What is cognitive behavioural therapy?
CBT, in my experience, is a very popular and well-known therapy due to the exposure it has gained in the media and through NHS commissioning. I regularly get asked over the phone by a client if I provide CBT, and it's not often that people know exactly why they want CBT, but they have heard a lot about it. CBT is often recommended as a first-line treatment for a variety of mental health problems such as;
- post-traumatic stress disorder
- eating disorders
- borderline personality disorder (BPD)
- obsessive-compulsive disorder (OCD)
This comes from the National Institute of Clinical Excellence (NICE), which as an organisation evaluates research and develops the policies and pathways that the NHS follows. It is not uncommon for CBT to now be the primary or secondary taught orientation on most counselling and psychology training courses.

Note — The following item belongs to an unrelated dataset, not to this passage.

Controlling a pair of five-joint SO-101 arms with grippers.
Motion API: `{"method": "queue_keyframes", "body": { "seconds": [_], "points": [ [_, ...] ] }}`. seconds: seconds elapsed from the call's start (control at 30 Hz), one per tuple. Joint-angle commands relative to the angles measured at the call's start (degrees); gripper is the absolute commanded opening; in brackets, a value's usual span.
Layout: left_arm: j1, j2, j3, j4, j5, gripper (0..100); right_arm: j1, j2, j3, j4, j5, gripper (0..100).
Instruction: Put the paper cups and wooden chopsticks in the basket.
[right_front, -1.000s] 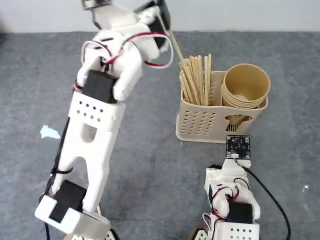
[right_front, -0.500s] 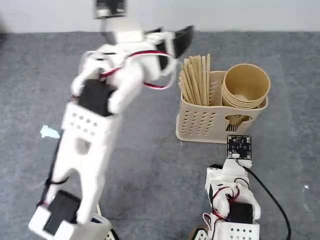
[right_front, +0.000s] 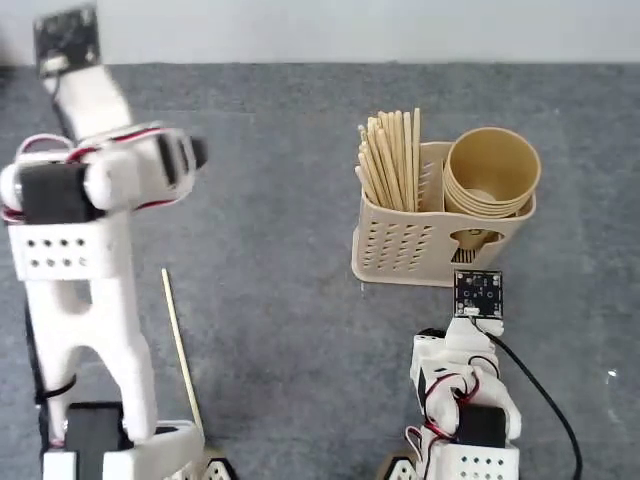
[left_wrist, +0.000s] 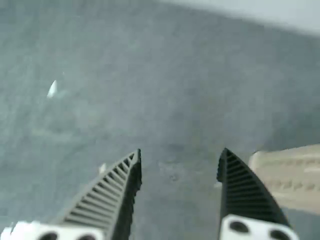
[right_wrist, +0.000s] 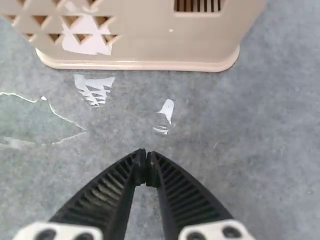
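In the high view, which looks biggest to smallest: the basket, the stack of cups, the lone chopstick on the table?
1. basket, largest.
2. stack of cups, next.
3. lone chopstick, smallest: nearly as long as the basket is wide, but very thin.

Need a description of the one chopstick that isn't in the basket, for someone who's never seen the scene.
On the grey table, find the tall white left arm. A thin wooden chopstick lies flat just beside its lower section. Unlike the other chopsticks, bunched upright in the basket, it lies alone.
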Motion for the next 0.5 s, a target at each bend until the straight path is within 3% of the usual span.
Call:
{"method": "queue_keyframes", "body": {
  "seconds": [0.0, 0.2, 0.47],
  "points": [
    [-6.77, -2.55, 9.19, 1.41, -5.01, 24, 0.75, -0.66, 0.97, -0.66, -0.35, 0.9],
    [-13.10, -2.55, 31.69, -8.97, -10.11, 24, 0.75, -0.66, 0.97, -0.66, -0.35, 0.9],
    [-13.01, -2.55, 53.49, -28.31, -11.08, 24, 0.75, -0.66, 0.97, -0.66, -0.35, 0.9]
  ]
}}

CBT rose to popularity and fame because, as a method of counselling, it was one that could be standardised (counsellors providing this could offer it in one way) and therefore researched. This does not mean that CBT is always the best treatment for the above problems, but research has shown that it can be effective when used with these problems. The benefit being that CBT is an evidence-based therapy, meaning that your therapist should only be using what empirically works.
The history of CBT
CBT comes as a second wave of treatment from combining cognitive therapy and behaviourism. People who subscribe to cognitive theory believe that changing thoughts, images, and cognitions impact on feelings and, as a result, a change in behaviour follows. From this perspective, people’s emotional reactions and behaviours are strongly influenced by the individualised meaning that they assign to events that they experience, whereas behaviourists believe that a change in behaviour or environment results in a change in thoughts and feelings. From this perspective, it is believed that what we do is the crux of what is maintaining our psychological distress.
When we combine the two perspectives, we get CBT. This theoretical orientation suggests that mental health problems are an extreme or exaggerated version of normal processes. The focus of this belief is that we are focusing on what is happening in the present, and the main concern is processes that continue the problem rather than what caused it, whether this is a thought, emotion, bodily sensation, or behaviour.
What does CBT involve?
In CBT, you will first learn to identify painful and upsetting thoughts you have about your problem and then look to evaluate whether these thoughts are realistic. If they are deemed to be unrealistic, therapy will help you learn skills that can challenge the pattern of thinking so that you can accurately evaluate the situation. One way of doing this is to look at the ABC (or more recently the ABCDE) which stands for;
- A: Activating event. This is what has triggered the place you find yourself in.
- B: Belief. This looks at both the inference about the trigger, a person’s core beliefs, and the evaluation of the situation.
- C: Consequence. This looks at how you react because of these beliefs.
- D: Dispute. Then you are encouraged to find evidence and learn new skills to dispute the beliefs.
- E: Effective new belief. Following this space is made so that you can learn a new, realistic, and effective belief.
It is also likely together that both you and your therapist will create a formulation which is a diagram that highlights the relationship between your thoughts, emotions, bodily sensations, and behaviour.
Following this, is it likely that you and your therapist will spend some time trying to build a robust therapeutic alliance as you start to challenge the thought patterns through active participation in therapeutic activities that are tailored to your problem, and reinforcing these new skills with 'homework'.
CBT can be delivered in a range of ways, such as one to one or group therapy, or even through self-help materials.
CBT is often considered a short-term therapy and it is common to be delivered in a block of 12 sessions for one hour a week, over 12 weeks. This can vary with the type of problem that you are coming to therapy for and what you need. Some people need a bit more time; some people need less.
Is CBT for me?
CBT can help with a range of problems as mentioned above, and it helps many people. For it to work you need to be ready, willing, and able to engage with your counsellor. Your practitioner is not there to give you the answers and tell you how to fix the problem but help you learn ways of coping and challenging your current thoughts, feelings, and behaviour. This can be hard at times, but it's worthwhile, and it will be done in a non-judgemental and caring way.